Numerbay: which model to choose?

Hi, I tried to compare Numerbay models.

Why? Unlike buying art, from Numerbay models we usually want the same thing: to perform well. The Numerbay marketplace is not very friendly in this regard, as it basically shows hundreds of models, which can lead to a choice paralysis. But all we want is the one best model, right?

So I built a script that fetched some data for the best models on Numerbay (based on their 1 year average score).

My metrics are:
annualized score (2mmc+0.5corr, full year average, i. e. not filled with zeros)
score for 1 NMR (how much score is expected for every 1 NMR paid for the model’s predictions)
trust score (how the model owner trusts the model, as shown by their stake in this model / total stake; some models are pretty good, but their owners have tens of Numerbay models, each one with small stakes, probably hoping for at least one model’s luck, I would not select one model randomly performing well)
days in last year (how time-tested the model is, maximum is 365 days)
required stake (how much you need to stake to break even; considers annualized score and price)

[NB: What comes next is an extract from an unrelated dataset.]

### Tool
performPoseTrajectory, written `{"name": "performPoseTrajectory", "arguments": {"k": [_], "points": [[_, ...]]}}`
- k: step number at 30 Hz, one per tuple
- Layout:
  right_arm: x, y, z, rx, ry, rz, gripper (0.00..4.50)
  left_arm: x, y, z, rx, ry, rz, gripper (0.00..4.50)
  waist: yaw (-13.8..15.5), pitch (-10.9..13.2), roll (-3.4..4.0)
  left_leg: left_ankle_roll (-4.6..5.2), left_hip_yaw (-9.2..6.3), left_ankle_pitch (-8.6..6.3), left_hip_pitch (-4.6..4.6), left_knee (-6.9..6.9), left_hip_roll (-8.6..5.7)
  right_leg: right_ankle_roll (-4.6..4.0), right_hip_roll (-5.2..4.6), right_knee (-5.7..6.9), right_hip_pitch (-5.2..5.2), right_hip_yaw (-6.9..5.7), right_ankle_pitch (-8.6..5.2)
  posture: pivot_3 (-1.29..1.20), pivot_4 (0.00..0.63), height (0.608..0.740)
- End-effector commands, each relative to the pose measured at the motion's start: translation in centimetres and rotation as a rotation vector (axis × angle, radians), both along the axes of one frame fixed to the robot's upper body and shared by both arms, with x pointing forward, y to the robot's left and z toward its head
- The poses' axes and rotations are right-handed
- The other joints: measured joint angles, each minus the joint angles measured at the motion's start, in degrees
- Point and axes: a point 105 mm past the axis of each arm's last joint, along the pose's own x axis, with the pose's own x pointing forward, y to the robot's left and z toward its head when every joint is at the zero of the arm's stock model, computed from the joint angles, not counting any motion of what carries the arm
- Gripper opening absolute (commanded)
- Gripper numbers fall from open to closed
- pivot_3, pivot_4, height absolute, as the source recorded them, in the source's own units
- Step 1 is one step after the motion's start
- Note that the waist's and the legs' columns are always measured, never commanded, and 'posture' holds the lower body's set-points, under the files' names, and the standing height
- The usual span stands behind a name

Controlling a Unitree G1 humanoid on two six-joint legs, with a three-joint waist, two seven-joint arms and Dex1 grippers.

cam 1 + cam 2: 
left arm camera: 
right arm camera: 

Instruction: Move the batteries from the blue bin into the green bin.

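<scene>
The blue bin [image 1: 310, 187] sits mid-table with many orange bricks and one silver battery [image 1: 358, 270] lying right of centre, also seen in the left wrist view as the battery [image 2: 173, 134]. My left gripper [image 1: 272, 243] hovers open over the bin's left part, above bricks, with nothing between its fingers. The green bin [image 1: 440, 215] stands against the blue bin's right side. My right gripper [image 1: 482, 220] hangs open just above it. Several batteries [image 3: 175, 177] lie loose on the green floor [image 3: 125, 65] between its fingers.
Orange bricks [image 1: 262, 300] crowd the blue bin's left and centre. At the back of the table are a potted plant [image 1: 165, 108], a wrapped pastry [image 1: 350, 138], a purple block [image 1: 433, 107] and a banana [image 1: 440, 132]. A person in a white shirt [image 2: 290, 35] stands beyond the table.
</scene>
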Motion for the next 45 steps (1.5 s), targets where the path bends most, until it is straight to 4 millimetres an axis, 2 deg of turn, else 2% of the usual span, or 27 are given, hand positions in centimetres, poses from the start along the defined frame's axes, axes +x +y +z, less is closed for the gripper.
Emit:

The models are sorted by their dragon score:
(ln of “days in last year” * “annualized score” * “trust score”) / price

Of course these are not the only right metrics, there are so many things to look and not to look for. Feel free to develop your own metrics and scores! For example one that weighs more recent rounds would be interesting.

So here it is:


I highlighted 6 models, which I consider to be the most interesting, worth watching and maybe subscribing to (disclaimer: 50NN_300 is mine).

What I learned from doing this:

  • Many prediction buyers are probably losing money, because the required stakes are pretty high. Especially those of models whose owners don’t stake themselves.
  • Many models, including some popular ones, with very low scores.
  • A common strategy of listing many models with almost no stakes. As I already said, I do not consider this an honest strategy.

Thanks for reading this post and maybe thinking about Numerbay model evaluation for a while. I think it’s an interesting topic and feel free to discuss my ideas or post your own.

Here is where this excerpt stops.